Anies Tak Lagi Serius Menolak Proyek Reklamasi?

Gubernur DKI Jakarta Anies Baswedan mulai irit berkomentar soal reklamasi Teluk Jakarta.

Anies Tak Lagi Serius Menolak Proyek Reklamasi?
Eskavator sedang bekerja di tanah proyek Reklamasi Pulau D, Jakarta, Kamis (25/1/2018). tirto.id/Arimacs Wilander

tirto.id - Selasa siang (24/4/2018), Gubernur DKI Jakarta Anies Baswedan sempat kembali menyinggung persoalan reklamasi saat memberikan sambutan dalam acara tasyakuran satu tahun Ustadzah Peduli Negeri di Balai Kota Jakarta.

“Reklamasi masih ramai. Dan saya sampaikan ke semua, kami konsisten soal reklamasi, enggak akan [setuju reklamasi]. Jangan harap kami pernah bergeming,” kata Anies.

Selepas berbicara di acara tersebut, Anies menolak berkomentar saat awak media mencecarnya dengan pertanyaan soal langkah yang akan diambil untuk menghentikan reklamasi.

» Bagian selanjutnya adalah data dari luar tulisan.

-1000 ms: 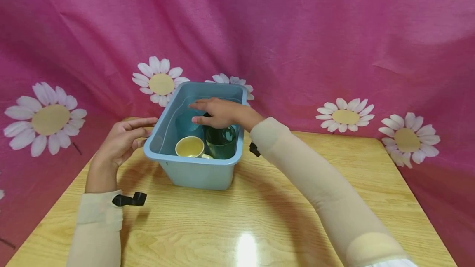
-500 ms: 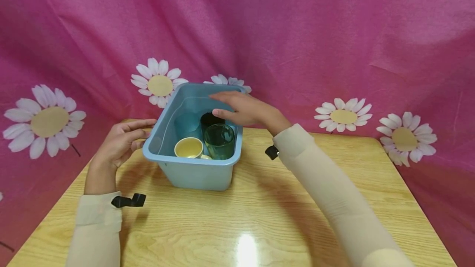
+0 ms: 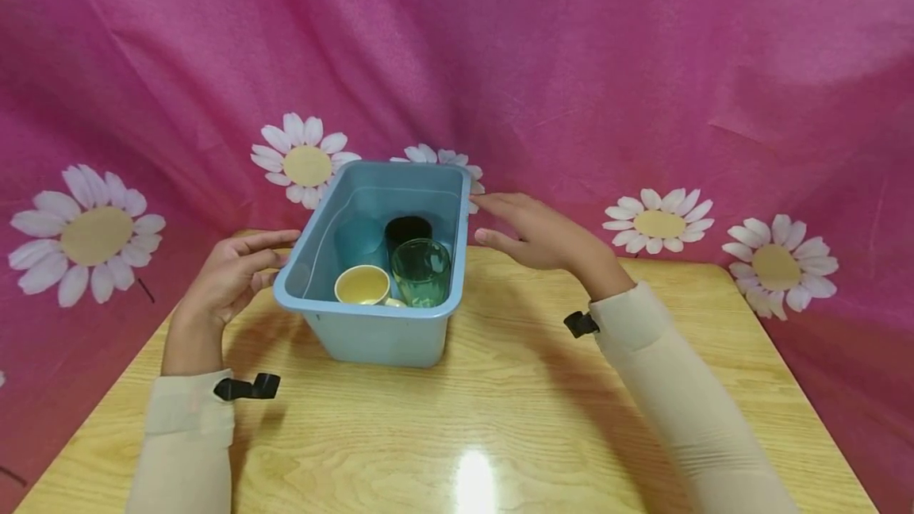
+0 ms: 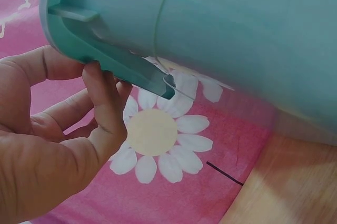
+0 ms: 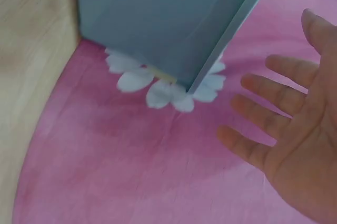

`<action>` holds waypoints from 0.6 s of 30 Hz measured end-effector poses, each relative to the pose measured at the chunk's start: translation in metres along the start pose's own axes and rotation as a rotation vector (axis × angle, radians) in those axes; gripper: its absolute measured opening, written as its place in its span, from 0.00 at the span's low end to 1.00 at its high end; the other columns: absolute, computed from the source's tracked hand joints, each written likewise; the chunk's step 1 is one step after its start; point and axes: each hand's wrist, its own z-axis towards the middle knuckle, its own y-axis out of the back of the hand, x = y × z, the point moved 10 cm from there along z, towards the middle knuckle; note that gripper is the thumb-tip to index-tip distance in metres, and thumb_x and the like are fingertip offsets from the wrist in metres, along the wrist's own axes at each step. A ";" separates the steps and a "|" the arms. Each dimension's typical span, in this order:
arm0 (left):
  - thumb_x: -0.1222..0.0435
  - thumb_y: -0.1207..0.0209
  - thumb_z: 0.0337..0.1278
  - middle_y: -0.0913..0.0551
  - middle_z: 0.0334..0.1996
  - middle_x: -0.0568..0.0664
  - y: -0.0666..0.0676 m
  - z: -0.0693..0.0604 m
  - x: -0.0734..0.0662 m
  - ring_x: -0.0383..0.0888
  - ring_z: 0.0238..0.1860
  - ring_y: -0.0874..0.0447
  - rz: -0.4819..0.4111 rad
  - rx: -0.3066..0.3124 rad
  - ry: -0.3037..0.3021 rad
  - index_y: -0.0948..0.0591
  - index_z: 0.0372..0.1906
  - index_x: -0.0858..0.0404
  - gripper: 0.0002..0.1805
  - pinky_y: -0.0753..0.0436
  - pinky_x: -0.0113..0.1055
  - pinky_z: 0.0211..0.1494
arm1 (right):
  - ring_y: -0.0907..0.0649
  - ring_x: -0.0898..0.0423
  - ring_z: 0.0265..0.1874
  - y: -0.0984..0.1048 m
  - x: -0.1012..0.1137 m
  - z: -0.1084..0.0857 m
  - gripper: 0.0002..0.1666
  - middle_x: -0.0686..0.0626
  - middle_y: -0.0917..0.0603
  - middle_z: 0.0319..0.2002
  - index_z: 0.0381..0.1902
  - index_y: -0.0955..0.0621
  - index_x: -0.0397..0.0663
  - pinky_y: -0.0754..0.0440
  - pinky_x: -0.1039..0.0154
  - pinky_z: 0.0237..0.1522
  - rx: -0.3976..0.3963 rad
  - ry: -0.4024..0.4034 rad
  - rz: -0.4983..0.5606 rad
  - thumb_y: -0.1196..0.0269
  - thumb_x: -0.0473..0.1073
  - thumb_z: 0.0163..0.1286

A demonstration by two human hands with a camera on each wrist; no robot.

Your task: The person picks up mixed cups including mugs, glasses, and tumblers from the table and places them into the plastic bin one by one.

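Note:
A light blue plastic bin (image 3: 385, 331) stands on the table, its mouth facing up. In it are a yellow cup (image 3: 364, 285) with a handle, a green glass (image 3: 421, 272) and a black cup-like vessel (image 3: 408, 230). My left hand (image 3: 232, 276) holds the bin's left rim with bent fingers and thumb; the left wrist view shows the fingertips at the underside of the lip (image 4: 134, 69). Just right of the bin, my right hand (image 3: 539, 236) is spread with nothing in it. In the right wrist view its fingers (image 5: 268, 90) stand apart from the bin wall.
The wooden table (image 3: 400, 443) extends in front of the bin and to its right. A pink cloth (image 3: 571, 62) with white daisies hangs close behind and at the sides. Black wrist mounts (image 3: 250, 387) sit on both sleeves.
My right hand has come out from over the bin and moved right, past its right rim. The vessels inside are now uncovered. My left hand and the bin stay almost where they were.

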 end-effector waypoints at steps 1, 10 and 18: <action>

Janji menghentikan reklamasi ini memang paling "alot" dibandingkan janji Anies saat kampanye soal DP Nol Rupiah atau menutup Hotel Alexis yang lebih dulu direalisasikan.

Sikap Anies yang irit berkomentar soal reklamasi malah mendapat penilaian miring. Tigor Hutapea selaku kuasa hukum Koalisi Nelayan Tradisional Indonesia, yang mengadvokasi nelayan teluk Jakarta, berpendapat sikap Anies soal penghentian reklamasi tak lagi sekokoh saat masa kampanye. Menurut Tigor, sikap Anies soal reklamasi juga tercermin dari program-program yang disusun dalam Rencana Pemerintah Jangka Menengah Daerah (RPJMD) 2018-2022.

Menurut Tigor pada draf RPJMD yang mereka unduh dari situsweb bappeda.jakarta.go.id hanya mencantumkan rencana audit lingkungan terhadap pulau-pulau yang saat ini telah terbentuk. Tirto juga mencoba melakukan pencarian pada laman yang sama, hasilnya pun juga nihil.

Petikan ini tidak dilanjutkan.